• [WORK INSTRUCTIONS]
The answer must consist only of the lines from the line with "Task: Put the" to the line with "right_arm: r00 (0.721", both included, exactly as they stand below.

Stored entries
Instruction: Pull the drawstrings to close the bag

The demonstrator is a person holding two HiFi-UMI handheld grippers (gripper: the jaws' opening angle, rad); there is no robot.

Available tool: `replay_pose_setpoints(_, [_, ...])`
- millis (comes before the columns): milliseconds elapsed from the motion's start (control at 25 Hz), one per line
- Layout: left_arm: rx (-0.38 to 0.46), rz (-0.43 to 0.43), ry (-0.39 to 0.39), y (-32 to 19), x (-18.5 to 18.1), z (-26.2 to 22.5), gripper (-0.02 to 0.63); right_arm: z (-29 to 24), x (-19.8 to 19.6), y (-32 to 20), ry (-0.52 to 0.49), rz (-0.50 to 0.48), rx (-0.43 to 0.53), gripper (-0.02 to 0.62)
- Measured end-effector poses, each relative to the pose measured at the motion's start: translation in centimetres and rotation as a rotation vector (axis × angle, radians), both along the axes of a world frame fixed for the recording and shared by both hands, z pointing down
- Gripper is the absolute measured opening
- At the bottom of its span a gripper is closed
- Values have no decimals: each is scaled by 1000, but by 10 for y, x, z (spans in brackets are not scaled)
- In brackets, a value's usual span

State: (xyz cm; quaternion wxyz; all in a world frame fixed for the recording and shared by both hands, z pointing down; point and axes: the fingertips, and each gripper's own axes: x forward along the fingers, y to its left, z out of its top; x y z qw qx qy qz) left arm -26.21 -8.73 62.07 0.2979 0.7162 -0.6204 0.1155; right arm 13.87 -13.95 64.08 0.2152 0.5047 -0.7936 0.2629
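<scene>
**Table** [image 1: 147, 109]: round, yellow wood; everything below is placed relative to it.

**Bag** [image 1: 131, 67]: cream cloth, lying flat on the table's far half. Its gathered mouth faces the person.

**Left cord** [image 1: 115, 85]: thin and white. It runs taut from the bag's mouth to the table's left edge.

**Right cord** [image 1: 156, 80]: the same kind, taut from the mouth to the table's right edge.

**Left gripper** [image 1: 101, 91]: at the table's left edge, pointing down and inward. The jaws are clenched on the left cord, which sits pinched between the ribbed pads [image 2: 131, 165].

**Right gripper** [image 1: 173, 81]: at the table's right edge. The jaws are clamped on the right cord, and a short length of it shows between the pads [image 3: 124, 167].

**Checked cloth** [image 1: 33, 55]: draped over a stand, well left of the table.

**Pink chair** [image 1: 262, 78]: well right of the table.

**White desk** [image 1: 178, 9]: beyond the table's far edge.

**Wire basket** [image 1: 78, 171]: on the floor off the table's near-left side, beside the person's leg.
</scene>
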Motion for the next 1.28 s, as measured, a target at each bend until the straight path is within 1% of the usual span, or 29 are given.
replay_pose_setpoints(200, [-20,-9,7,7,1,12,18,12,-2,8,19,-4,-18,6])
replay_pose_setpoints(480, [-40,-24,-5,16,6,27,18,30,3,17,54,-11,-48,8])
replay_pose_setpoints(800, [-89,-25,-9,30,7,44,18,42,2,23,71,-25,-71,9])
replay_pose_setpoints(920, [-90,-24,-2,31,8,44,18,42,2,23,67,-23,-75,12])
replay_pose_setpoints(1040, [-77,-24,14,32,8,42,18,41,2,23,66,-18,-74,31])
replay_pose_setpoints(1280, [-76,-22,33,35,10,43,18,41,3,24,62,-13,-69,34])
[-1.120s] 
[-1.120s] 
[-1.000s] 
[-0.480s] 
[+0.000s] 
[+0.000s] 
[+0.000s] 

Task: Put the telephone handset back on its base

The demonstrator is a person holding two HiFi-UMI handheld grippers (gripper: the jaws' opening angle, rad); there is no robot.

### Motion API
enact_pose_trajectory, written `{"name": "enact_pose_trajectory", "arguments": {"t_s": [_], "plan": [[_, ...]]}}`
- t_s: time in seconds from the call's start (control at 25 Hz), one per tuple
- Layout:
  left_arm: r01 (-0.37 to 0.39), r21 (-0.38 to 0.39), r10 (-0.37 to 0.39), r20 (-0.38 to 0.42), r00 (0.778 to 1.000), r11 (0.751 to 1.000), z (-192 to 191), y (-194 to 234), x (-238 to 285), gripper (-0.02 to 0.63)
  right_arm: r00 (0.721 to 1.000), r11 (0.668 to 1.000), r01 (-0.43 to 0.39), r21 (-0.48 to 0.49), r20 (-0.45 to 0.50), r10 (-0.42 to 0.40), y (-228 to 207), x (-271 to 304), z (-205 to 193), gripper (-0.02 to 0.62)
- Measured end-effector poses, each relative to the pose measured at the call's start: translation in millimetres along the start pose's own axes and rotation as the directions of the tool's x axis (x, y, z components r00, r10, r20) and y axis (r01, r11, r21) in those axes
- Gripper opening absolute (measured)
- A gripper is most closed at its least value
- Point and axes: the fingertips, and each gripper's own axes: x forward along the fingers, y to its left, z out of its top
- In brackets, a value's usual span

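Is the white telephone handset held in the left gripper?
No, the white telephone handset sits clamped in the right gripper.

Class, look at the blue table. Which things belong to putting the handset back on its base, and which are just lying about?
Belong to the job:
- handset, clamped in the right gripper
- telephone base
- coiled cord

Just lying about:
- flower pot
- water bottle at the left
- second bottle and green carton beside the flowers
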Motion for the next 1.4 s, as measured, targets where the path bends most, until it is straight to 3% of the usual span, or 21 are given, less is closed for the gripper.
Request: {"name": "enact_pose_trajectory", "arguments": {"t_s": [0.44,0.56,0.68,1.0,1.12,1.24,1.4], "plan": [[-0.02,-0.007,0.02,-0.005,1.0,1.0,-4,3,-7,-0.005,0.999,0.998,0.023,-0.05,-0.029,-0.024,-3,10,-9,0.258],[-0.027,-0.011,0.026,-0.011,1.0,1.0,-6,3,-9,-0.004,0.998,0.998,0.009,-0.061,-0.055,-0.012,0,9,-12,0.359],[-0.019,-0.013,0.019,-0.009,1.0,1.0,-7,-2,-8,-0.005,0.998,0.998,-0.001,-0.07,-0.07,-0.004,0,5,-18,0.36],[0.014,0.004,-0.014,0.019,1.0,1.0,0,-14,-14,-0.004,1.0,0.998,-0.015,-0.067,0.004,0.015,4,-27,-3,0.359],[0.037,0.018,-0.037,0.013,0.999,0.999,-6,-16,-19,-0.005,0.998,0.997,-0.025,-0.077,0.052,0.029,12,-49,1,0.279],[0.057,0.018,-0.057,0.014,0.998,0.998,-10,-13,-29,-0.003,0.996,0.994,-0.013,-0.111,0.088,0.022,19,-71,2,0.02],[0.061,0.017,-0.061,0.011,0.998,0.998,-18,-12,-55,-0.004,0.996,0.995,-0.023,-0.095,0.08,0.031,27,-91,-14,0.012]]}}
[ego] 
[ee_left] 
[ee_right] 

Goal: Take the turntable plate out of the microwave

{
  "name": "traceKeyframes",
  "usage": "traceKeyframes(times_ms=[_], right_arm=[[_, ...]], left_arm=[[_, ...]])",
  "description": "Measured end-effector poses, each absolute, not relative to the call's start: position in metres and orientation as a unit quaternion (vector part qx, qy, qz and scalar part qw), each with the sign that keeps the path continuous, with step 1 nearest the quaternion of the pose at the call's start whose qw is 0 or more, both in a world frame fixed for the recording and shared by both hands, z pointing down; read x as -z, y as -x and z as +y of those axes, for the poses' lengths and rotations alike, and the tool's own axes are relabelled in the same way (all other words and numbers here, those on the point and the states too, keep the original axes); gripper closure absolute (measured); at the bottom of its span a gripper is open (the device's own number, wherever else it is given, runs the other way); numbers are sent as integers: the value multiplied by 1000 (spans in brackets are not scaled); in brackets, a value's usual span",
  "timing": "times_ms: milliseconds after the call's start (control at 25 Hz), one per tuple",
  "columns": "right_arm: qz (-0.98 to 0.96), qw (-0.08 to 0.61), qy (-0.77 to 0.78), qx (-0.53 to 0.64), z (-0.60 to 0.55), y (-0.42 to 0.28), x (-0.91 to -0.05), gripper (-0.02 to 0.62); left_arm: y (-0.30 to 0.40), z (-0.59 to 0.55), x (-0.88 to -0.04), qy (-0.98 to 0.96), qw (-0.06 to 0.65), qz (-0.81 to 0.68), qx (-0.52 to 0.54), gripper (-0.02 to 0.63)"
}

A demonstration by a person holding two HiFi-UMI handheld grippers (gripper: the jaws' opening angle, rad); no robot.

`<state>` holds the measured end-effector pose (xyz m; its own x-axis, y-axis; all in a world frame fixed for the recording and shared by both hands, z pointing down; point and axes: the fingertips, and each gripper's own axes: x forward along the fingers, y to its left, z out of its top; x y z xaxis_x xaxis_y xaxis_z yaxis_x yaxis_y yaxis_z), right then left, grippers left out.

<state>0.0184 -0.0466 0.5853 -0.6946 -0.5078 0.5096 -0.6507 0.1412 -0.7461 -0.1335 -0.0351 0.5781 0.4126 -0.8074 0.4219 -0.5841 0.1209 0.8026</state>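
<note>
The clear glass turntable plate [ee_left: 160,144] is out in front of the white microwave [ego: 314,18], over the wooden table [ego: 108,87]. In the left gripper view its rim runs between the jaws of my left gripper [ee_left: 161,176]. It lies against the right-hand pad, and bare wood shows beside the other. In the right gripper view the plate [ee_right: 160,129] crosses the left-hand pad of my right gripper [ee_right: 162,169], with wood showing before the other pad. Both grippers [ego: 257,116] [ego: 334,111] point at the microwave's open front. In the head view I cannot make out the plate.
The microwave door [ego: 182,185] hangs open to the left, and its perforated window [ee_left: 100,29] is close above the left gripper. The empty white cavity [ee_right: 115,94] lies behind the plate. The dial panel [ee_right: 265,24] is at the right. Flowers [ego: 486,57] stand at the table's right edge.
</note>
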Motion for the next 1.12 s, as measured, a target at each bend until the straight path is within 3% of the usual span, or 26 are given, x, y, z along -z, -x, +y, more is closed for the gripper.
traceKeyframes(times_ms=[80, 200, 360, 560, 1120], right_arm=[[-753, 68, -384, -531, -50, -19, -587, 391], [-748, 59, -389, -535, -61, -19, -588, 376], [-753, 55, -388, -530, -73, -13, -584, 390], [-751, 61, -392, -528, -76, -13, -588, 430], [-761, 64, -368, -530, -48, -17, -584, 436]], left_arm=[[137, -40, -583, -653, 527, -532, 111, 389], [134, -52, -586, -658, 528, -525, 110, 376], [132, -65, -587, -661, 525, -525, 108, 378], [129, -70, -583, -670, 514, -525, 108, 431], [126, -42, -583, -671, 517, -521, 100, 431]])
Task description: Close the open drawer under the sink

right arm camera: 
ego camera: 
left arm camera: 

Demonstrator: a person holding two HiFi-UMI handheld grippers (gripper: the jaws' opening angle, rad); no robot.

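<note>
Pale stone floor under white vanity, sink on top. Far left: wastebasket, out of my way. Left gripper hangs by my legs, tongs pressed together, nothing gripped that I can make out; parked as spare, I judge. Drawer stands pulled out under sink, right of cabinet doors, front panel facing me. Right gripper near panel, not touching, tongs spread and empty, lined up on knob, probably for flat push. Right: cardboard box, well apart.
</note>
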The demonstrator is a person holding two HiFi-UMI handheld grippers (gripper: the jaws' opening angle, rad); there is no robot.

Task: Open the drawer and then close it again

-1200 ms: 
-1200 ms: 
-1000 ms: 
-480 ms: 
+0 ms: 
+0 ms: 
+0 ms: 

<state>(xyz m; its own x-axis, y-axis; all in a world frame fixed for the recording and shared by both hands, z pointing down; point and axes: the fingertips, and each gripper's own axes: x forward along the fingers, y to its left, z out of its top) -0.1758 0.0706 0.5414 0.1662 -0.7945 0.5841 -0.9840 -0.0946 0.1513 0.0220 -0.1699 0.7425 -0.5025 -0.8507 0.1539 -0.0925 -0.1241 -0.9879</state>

• [SOLUTION BELOW]
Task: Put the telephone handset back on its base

The demonstrator is a person holding two HiFi-UMI handheld grippers (gripper: the jaws' opening angle, rad); there is no robot.

### Motion API
enact_pose_trajectory, written `{"name": "enact_pose_trajectory", "arguments": {"t_s": [_], "plan": [[_, ...]]}}`
- t_s: time in seconds from the call's start (control at 25 Hz), one per tuple
- Layout:
  left_arm: r01 (-0.37 to 0.39), r21 (-0.38 to 0.39), r10 (-0.37 to 0.39), r20 (-0.38 to 0.42), r00 (0.778 to 1.000), r11 (0.751 to 1.000), z (-192 to 191), y (-194 to 234), x (-238 to 285), gripper (-0.02 to 0.63)
  right_arm: r00 (0.721 to 1.000), r11 (0.668 to 1.000), r01 (-0.43 to 0.39), r21 (-0.48 to 0.49), r20 (-0.45 to 0.50), r10 (-0.42 to 0.40), y (-228 to 207), x (-271 to 304), z (-205 to 193), gripper (-0.02 to 0.62)

The output for this exercise is now complete.